Richard Lynn, however, disagrees, pointing out that if regression operated 
in all cases, then dog-breeding, and indeed evolution as a whole, would be 
impossible.

- The third part, the policy recommendations, is well outside my area of 
competence, so I offer no comment.

I should, however, like to make one further comment on other reviews, those 
containing the recommendation: "People wanting an honest scientific analysis 
of the claims of racial superiority should read Stephen Jay Gould's The 
Mismeasure of Man".

Gould's writing certainly has many admirable qualities, but honesty and 
scientific impartiality are not conspicuous among them -- for specifics, see 
(for example) Chapter 3 of John L. Casti's Paradigms Lost (ISBN 
0-380-71165-6).
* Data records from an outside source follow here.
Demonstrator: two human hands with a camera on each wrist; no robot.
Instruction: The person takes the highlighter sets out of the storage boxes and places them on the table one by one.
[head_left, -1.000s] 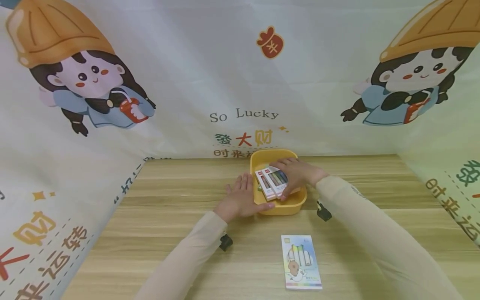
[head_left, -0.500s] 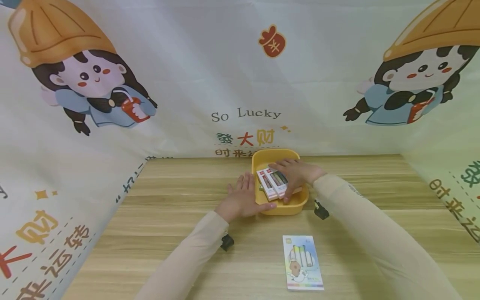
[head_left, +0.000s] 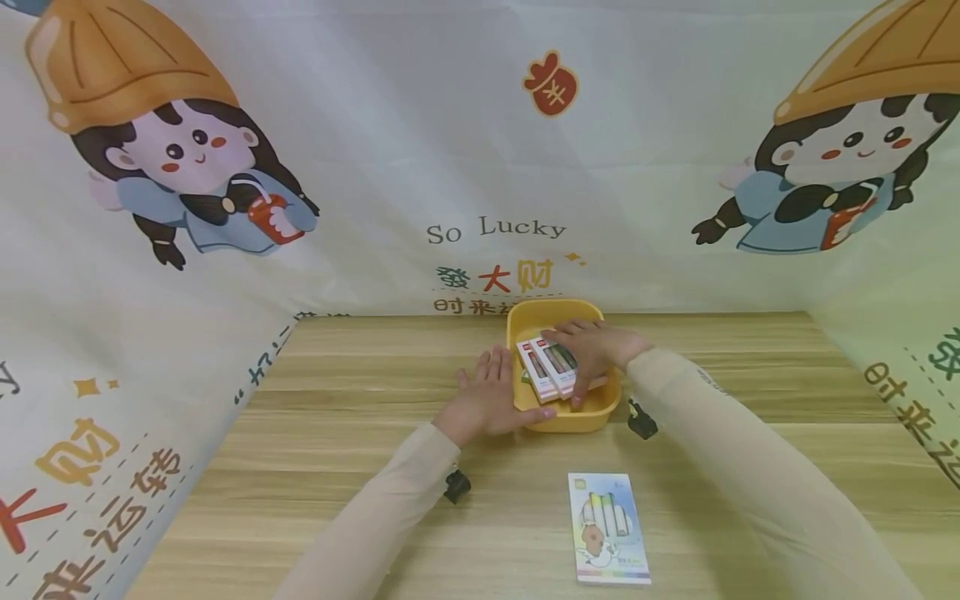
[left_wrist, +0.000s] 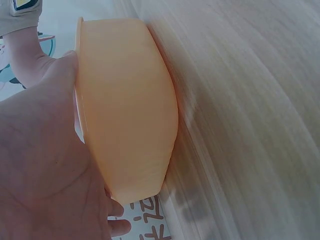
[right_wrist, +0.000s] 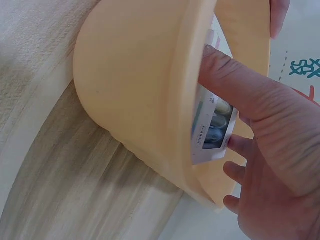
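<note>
head view: inside the yellow tub [head_left: 572,423] on the table [head_left: 360,400], a white box [head_left: 557,360] beside a second box [head_left: 532,367], partly beneath the right grip [head_left: 596,352], farther from the left grip [head_left: 487,402], slanting lengthwise away and leftward. left wrist view: loose along the tub's rim, clasping nothing. right wrist view: grasping the white box from either side.

The left grip [head_left: 487,402] bars the yellow basket [head_left: 573,422] on the left, the right grip [head_left: 592,350] on the right, the curtain [head_left: 420,158] behind; in front, passage runs over the bench [head_left: 510,517] between the sleeves [head_left: 382,512], past a flat box [head_left: 609,529].
</note>
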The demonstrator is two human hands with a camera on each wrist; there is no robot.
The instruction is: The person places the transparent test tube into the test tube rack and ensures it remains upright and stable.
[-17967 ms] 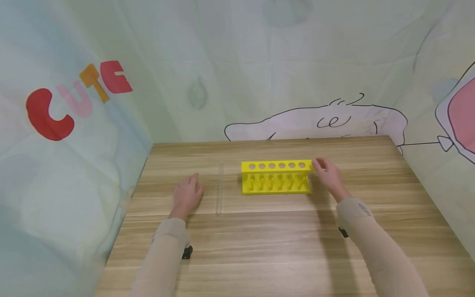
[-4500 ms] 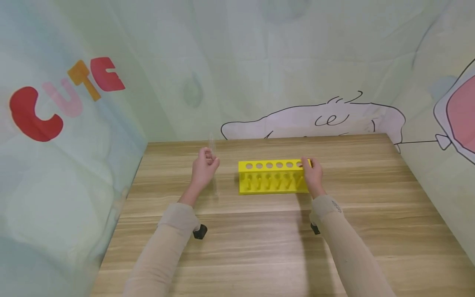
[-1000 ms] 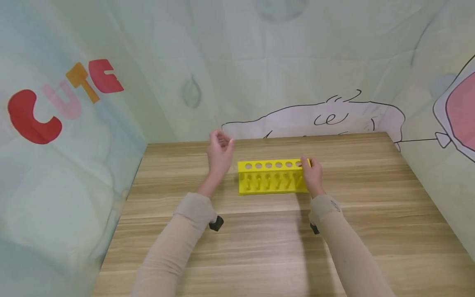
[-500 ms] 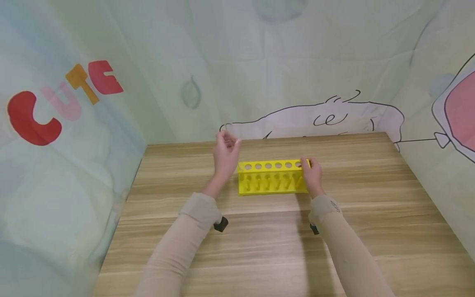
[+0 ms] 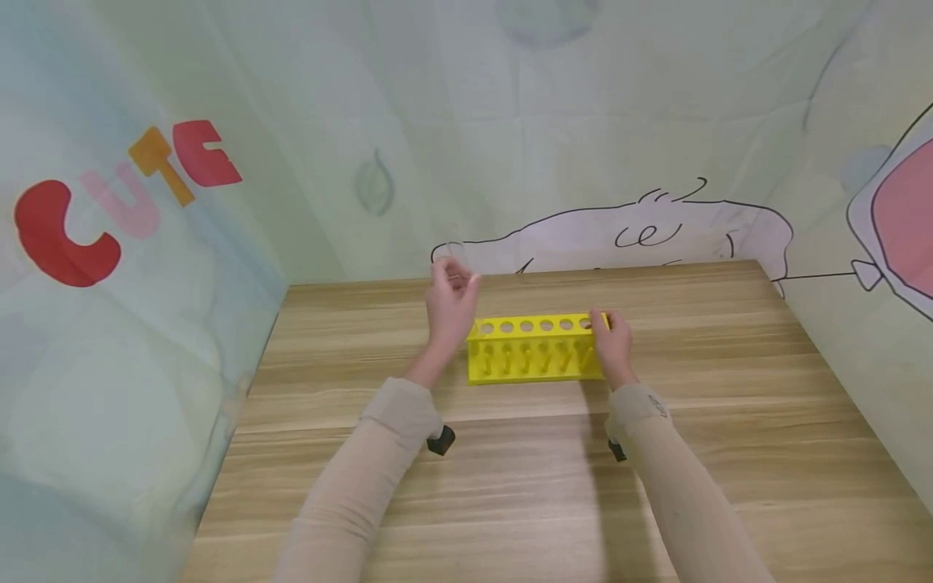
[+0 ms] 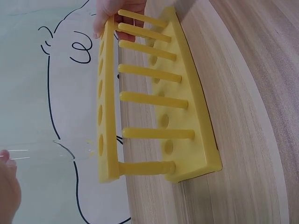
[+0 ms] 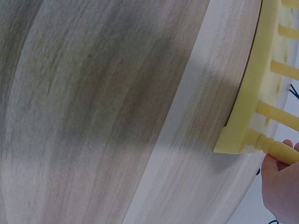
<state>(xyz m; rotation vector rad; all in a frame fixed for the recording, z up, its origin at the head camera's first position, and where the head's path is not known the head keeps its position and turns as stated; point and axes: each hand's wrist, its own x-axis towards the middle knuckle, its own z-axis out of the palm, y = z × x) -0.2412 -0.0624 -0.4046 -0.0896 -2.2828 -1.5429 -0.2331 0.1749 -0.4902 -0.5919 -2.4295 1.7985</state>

Or see J. Philippe Rushton's review of "Mismeasure", or 
Arthur Jensen's review, both of which you can find on the Web.

I've been following the debate over IQ for 40 years, and The Mismeasure of 
Man has more factual errors per page than any book I've ever read.

For a critical but still rational review of Herrnstein & Murray, I suggest 
Thomas Sowell's from American Spectator, which can also be found on the Web 
("Ethnicity and IQ").

If you want balanced account of the IQ field, try Intelligence: The Battle 
for the Mind, half of which is written by H.J. Eysenck and half by Leon 
Kamin, with a final rejoinder from each.